Ce que j'en sais c'est qu'il comporte un personnage trompeur.
Il me fait penser / quand je suis dedans, enfermé comme dans un rêve moqueur / aux sentiers qui bifurquent, nouvelle tellement insidieuse, mais pourquoi, à part ce côté chinois de pure légende, chinois littéraire, ou litté-rire (c'était sous cette forme de lapsus calamiteux que m'était venu ce mot). Surement à cause d'une ruse logique, ruse d'architecture, de construction en dédale qu'il contient et dont ne me parviennent en vague souvenir-impression flou
qu'un "climat", une atmosphère un peu étouffante de labyrinthe au Minotaure encore plus inquiétant que visiblement absent. Ou même mort.

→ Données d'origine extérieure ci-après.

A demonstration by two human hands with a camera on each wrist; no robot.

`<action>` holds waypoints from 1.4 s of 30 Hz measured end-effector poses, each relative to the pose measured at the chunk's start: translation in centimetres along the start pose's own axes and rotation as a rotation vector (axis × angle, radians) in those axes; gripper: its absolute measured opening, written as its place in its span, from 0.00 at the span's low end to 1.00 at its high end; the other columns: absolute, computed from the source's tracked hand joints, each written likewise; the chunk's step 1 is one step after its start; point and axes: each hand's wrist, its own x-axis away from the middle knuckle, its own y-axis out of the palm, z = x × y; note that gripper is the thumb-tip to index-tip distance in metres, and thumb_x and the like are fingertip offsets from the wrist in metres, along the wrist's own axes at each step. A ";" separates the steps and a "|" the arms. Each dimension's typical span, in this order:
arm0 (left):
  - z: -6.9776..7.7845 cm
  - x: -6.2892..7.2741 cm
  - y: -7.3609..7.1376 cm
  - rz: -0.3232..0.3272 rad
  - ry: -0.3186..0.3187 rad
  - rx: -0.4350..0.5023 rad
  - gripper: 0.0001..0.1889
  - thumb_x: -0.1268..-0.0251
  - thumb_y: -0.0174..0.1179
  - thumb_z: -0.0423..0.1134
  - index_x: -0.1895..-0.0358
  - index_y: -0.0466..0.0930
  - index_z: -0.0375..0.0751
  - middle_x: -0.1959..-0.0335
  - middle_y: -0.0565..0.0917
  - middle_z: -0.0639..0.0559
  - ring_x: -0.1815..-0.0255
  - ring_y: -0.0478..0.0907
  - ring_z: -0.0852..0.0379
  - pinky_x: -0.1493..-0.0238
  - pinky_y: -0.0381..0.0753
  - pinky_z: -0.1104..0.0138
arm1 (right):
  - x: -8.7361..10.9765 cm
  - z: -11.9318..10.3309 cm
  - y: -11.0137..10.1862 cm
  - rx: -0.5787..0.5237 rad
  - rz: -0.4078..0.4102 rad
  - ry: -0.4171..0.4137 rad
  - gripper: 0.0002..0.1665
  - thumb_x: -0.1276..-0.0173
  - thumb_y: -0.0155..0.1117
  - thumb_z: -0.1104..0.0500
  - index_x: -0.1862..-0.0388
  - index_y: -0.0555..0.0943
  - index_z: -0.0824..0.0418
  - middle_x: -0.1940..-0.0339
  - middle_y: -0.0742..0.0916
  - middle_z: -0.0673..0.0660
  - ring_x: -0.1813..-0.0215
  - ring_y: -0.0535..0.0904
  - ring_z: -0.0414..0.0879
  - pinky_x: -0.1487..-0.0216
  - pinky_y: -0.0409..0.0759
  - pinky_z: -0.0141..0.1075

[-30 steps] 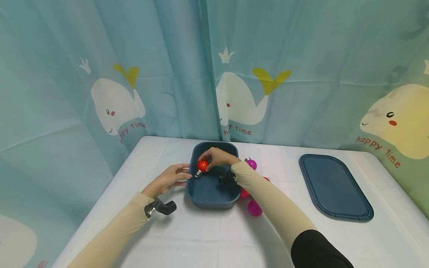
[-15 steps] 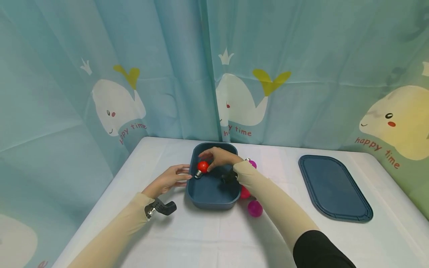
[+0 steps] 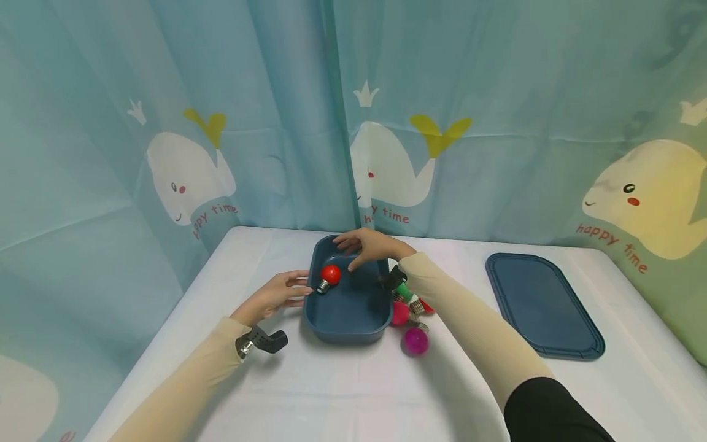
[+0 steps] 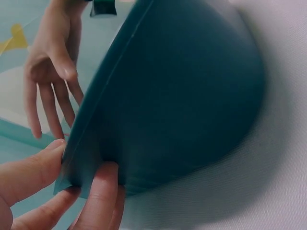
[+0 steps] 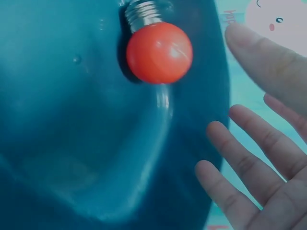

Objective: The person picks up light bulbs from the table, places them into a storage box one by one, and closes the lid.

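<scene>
A red light bulb point(image 3: 331, 274) with a metal screw base lies in the dark blue plastic box point(image 3: 348, 337), near its left wall. In the right wrist view the red bulb point(image 5: 159, 52) rests apart from my fingers. My right hand point(image 3: 371, 245) hovers over the box's far right part, fingers spread and holding nothing. My left hand point(image 3: 273, 298) touches the box's left side. From the left wrist, its fingertips point(image 4: 103, 179) show against the outer wall point(image 4: 182, 96) and at the rim, with the right hand point(image 4: 55, 62) beyond.
Just right of the box lie more bulbs: a purple one point(image 3: 415, 341), a pinkish red one point(image 3: 400, 314), a green one point(image 3: 405, 291) and another red one partly behind the right sleeve. A flat dark blue lid point(image 3: 544, 307) lies farther right. A whale-print curtain point(image 3: 276, 123) hangs behind the table.
My right hand has let go of the red bulb and moved up and to the right, its fingers spreading. The bulb stays in the box. My left hand keeps its place.
</scene>
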 end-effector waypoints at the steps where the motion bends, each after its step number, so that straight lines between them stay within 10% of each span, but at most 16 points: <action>1: 0.0 0.0 0.0 0.000 0.000 -0.002 0.30 0.33 0.54 0.32 0.30 0.55 0.30 0.32 0.62 0.28 0.36 0.69 0.38 0.44 0.80 0.56 | 0.3 -0.2 -0.2 0.005 0.004 -0.006 0.42 0.47 0.72 0.66 0.33 0.67 0.64 0.37 0.77 0.64 0.38 0.76 0.56 0.37 0.75 0.47; 21: 0.1 0.2 0.0 0.015 -0.013 -0.019 0.31 0.33 0.54 0.32 0.30 0.54 0.31 0.32 0.62 0.29 0.35 0.68 0.39 0.43 0.80 0.57 | 7.5 -2.7 -4.1 0.101 0.114 -0.063 0.38 0.47 0.73 0.63 0.36 0.71 0.63 0.40 0.80 0.61 0.39 0.77 0.54 0.37 0.75 0.50; 42: 0.3 0.5 0.5 -0.003 0.001 0.006 0.32 0.33 0.54 0.31 0.29 0.52 0.28 0.32 0.62 0.29 0.35 0.67 0.38 0.40 0.76 0.53 | 15.5 0.5 -3.5 0.135 0.224 0.000 0.37 0.49 0.75 0.60 0.39 0.74 0.63 0.41 0.81 0.62 0.41 0.78 0.56 0.40 0.77 0.51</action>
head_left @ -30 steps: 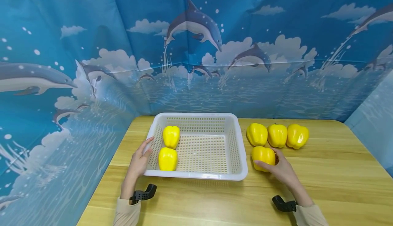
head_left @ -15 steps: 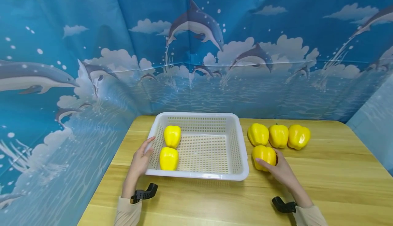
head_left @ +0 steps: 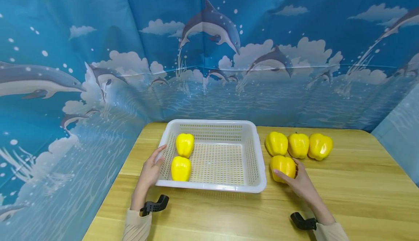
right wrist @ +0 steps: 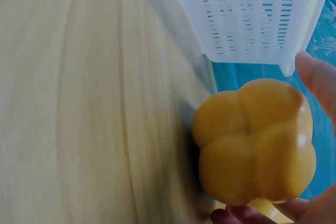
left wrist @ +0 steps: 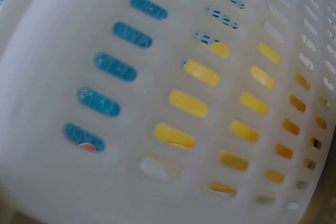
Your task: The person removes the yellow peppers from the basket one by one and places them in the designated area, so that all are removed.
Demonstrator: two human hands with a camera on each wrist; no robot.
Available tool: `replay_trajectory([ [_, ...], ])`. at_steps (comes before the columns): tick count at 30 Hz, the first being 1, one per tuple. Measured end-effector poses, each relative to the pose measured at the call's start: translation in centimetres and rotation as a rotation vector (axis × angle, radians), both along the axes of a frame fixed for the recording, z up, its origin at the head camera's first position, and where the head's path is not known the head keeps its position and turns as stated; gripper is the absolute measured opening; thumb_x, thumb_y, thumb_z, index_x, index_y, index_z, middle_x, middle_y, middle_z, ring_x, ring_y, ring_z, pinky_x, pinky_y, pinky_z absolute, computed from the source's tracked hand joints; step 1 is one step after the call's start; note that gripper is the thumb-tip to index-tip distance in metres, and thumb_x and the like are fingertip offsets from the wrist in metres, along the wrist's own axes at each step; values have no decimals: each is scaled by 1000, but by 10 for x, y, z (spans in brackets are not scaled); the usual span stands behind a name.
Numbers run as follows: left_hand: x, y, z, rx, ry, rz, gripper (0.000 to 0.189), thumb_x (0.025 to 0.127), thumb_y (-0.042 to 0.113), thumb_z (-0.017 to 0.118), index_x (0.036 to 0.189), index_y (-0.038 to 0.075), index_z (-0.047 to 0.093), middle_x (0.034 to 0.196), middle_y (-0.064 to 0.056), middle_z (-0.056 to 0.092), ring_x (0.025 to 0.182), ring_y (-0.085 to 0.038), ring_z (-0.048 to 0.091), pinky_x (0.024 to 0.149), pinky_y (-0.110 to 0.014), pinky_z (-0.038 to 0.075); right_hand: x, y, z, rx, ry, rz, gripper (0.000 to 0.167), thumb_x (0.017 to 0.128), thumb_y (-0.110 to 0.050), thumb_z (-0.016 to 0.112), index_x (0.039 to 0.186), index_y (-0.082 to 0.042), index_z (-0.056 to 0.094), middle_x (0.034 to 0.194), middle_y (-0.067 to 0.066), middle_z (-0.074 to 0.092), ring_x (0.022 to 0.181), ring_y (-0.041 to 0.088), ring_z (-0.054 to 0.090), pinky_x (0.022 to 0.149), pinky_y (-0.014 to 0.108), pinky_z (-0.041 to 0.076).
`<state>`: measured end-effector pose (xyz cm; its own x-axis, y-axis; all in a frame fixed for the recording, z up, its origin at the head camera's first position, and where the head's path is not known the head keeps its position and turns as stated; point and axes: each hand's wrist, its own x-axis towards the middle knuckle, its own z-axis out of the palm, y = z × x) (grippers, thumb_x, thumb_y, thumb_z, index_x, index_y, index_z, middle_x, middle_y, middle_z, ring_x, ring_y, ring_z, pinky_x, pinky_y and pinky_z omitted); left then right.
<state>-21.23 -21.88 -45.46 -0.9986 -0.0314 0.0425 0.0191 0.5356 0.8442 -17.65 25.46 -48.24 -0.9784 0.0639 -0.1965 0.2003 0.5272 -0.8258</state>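
My right hand (head_left: 301, 184) holds a yellow bell pepper (head_left: 282, 166) from its right side, thumb toward the near side and fingers toward the far side. In the right wrist view the pepper's (right wrist: 252, 140) lobed end faces the camera, with fingertips at its lower edge. My left hand (head_left: 149, 172) rests against the left side of a white plastic basket (head_left: 209, 187), its extended fingers at the rim. Two yellow bell peppers (head_left: 184, 145) stand inside, along the left wall. Through the slots of the basket wall (left wrist: 42, 103) yellow shows in the left wrist view; the left fingers are hidden there.
Three more yellow bell peppers (head_left: 298, 145) form a row behind the held one, right of the basket. All stand on a wooden table (head_left: 356, 193). A blue dolphin-print curtain (head_left: 209, 88) hangs along the table's back and left sides.
The whole scene has shifted slightly right in the head view. Both hands keep their places at the basket and the pepper.
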Motion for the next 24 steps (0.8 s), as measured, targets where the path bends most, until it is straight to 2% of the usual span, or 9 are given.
replay_trajectory([
  [3, 1, 0, 0, -11, -5, 0, 43, 102, 12, 41, 144, 23, 40, 144, -20, 38, 124, -39, 44, 95, -57, 39, 3, -2, 1, -31, 20, -45, 106, 88, -50, 61, 147, 3, -9, 145, 38, 7, 129, 50, 19, 100, 62, 24],
  [7, 1, 0, 0, -11, -10, 1, 43, 102, 13, 41, 144, 23, 40, 144, -20, 38, 122, -38, 45, 94, -56, 40, 7, -5, 3, -58, 98, -133, 104, 87, -49, 63, 149, 3, -2, 144, 35, 16, 129, 49, 22, 100, 60, 26],
  [12, 2, -1, 1, -11, -11, -1, 43, 102, 13, 41, 144, 23, 39, 145, -20, 38, 122, -38, 45, 94, -56, 40, 7, -10, 12, -40, 250, -240, 89, 88, -44, 64, 147, 5, 18, 142, 30, 28, 128, 45, 27, 97, 57, 29],
  [16, 1, -1, 0, -8, 8, -12, 43, 102, 13, 41, 144, 22, 40, 145, -19, 37, 125, -39, 42, 97, -58, 36, 7, -17, 25, -39, 404, -307, 67, 92, -35, 62, 140, 3, 36, 137, 24, 38, 122, 38, 35, 88, 45, 32],
  [20, 0, 0, -1, 3, 15, -21, 43, 102, 14, 42, 144, 22, 40, 145, -19, 38, 124, -39, 43, 95, -58, 37, 6, -27, 40, -18, 533, -316, 47, 93, -26, 62, 130, 0, 50, 126, 14, 48, 112, 24, 41, 82, 35, 33],
  [24, 0, -1, 0, -8, 15, -16, 43, 102, 13, 42, 144, 22, 39, 143, -21, 39, 120, -40, 47, 92, -58, 40, 5, -41, 52, -46, 593, -280, 33, 92, -20, 64, 120, -1, 60, 118, 8, 53, 104, 12, 44, 80, 29, 36],
])
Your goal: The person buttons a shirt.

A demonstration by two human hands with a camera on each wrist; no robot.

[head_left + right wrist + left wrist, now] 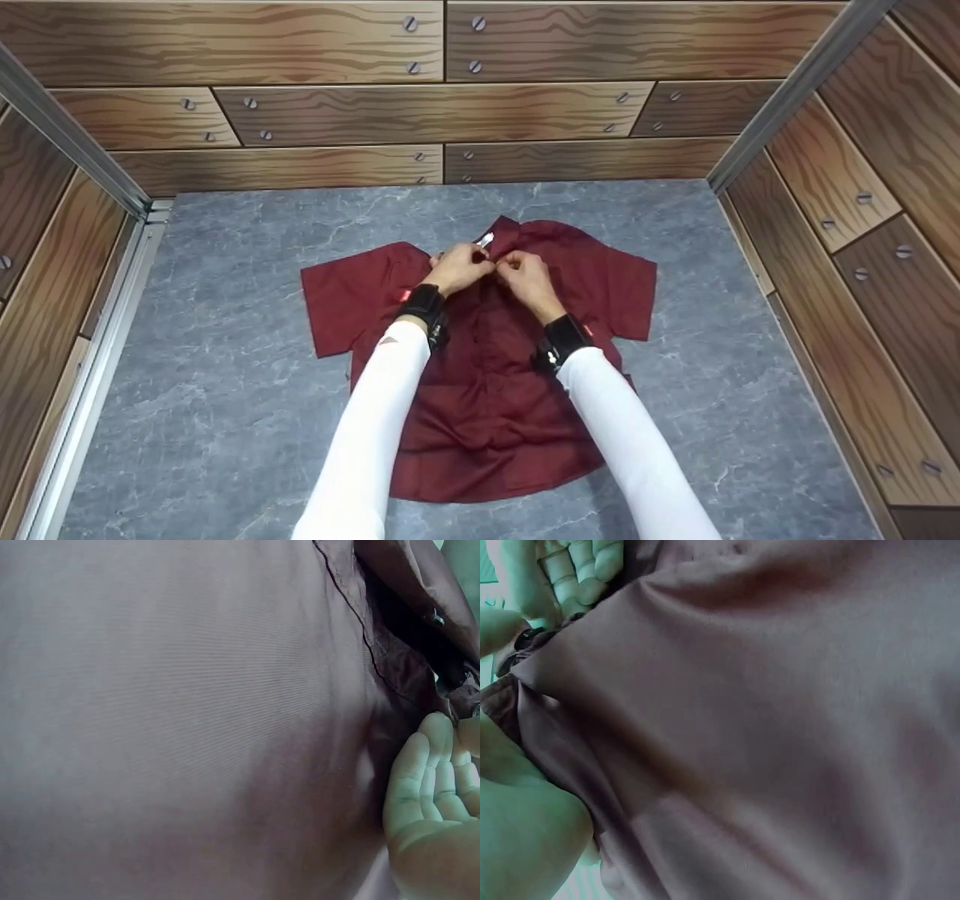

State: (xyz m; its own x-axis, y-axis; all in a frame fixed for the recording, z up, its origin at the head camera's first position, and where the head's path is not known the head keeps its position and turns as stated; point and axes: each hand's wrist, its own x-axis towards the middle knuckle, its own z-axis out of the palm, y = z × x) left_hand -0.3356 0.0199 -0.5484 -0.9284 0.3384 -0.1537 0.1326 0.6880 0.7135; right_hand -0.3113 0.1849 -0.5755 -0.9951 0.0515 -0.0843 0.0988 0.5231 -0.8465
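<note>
A dark red short-sleeved button-up shirt (450, 435) lies front up, its collar at the far side. Close together just below the collar (508, 234), both hands work at the front opening. My left hand (459, 270) pinches the placket edge from the left; its near part (532, 840) fills the lower left of the left wrist view. From the right, my right hand (527, 279) pinches the facing edge between thumb and fingertips, the other fingers (409, 780) curled in the right wrist view. A small dark button (529, 637) shows at the pinched edge in the left wrist view.
A white label (486, 240) shows inside the collar. The shirt rests on a grey marbled tabletop (225, 420). Wood-patterned panels (337, 112) stand at the back and both sides, with metal rails (97, 405) along the corners and left edge.
</note>
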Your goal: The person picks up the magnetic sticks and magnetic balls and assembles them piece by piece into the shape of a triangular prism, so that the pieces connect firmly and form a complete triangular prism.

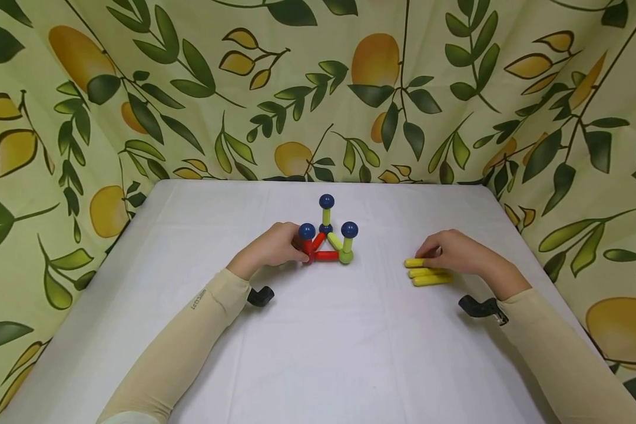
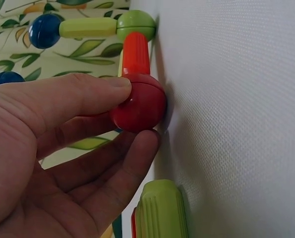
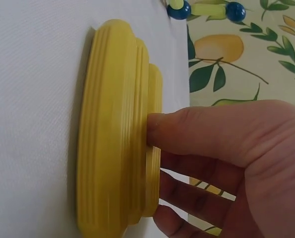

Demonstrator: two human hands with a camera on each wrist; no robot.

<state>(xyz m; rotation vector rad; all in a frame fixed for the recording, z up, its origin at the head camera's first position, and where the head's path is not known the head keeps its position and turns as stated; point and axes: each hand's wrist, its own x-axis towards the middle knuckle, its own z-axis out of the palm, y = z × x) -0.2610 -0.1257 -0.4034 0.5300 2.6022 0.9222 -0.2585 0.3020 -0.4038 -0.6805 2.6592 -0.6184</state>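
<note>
While two yellow sticks (image 1: 431, 281) lie side by side toward the white surface's (image 1: 318, 353) right edge, the farthest yellow stick (image 1: 414, 262), just beyond, is pinched by the right hand (image 1: 450, 253), thumb against fingers. Best lifted straight up, I'd say, so its neighbours don't roll. Left of that, about mid-width and nearer the far edge, stands the ball-and-stick frame (image 1: 327, 255); the left hand (image 1: 275, 244) grips its red ball (image 2: 140, 104) at the corner. That hold should be light but firm, so joints don't twist. Farther, a blue ball (image 1: 326, 201) tops the rear upright; patterned curtain (image 1: 297, 129) behind.
</note>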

Je ne me souviens si je fais un effort que de cette impression d'être roulé dans la farine par un récit qui s'enroule et se retourne, se joue du lecteur naïf et bienveillant que nous sommes tous. Et si j'insiste la réponse est encore plus simple et mystérieuse, celle d'une maison qui contient un labyrinthe en maquette et cette maquette est exactement l'enveloppe d'un rêve, ce rêve qui m'échappe et revient me hanter.